## [WHAT THE EXERCISE ASKS]
Across the data, every line with the word "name" counts once; state the total alone.

## [GIVEN DATA]
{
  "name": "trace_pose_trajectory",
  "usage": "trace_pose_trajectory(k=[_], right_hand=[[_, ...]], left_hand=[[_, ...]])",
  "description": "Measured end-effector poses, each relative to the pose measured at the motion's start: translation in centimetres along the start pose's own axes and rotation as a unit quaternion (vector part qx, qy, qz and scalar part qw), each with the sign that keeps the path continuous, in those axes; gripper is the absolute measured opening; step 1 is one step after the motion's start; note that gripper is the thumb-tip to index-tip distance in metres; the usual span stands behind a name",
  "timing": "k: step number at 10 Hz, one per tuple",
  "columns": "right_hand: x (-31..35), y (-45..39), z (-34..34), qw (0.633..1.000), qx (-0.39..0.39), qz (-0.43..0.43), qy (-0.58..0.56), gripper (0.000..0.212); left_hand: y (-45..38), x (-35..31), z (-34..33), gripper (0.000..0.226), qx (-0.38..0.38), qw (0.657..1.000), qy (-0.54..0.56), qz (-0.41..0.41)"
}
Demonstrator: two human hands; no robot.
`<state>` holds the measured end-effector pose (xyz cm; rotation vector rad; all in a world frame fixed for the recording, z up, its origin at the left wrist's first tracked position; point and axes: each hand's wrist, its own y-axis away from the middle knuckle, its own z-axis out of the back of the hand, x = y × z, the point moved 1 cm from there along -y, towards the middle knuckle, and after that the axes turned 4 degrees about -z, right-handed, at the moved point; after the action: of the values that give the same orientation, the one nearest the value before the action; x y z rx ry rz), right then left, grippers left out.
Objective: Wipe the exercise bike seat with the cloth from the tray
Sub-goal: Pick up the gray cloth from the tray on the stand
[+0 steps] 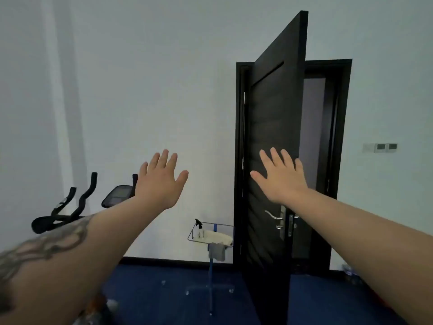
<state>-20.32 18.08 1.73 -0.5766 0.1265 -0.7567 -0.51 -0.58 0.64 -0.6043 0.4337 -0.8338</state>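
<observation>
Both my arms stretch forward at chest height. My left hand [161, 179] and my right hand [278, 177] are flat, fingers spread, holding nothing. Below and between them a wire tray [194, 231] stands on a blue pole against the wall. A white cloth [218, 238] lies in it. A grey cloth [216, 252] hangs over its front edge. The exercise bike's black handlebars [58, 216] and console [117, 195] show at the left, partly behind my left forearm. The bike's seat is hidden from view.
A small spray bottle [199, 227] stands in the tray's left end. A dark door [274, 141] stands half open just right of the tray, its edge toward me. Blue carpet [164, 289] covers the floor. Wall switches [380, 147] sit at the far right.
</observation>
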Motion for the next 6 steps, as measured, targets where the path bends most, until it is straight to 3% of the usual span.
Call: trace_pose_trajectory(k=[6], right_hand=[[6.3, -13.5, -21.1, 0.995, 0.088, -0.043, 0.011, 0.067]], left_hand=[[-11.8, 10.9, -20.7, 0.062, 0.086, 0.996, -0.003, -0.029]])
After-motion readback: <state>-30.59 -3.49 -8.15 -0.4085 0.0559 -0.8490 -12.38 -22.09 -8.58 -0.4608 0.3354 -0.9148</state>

## [TASK ANSWER]
2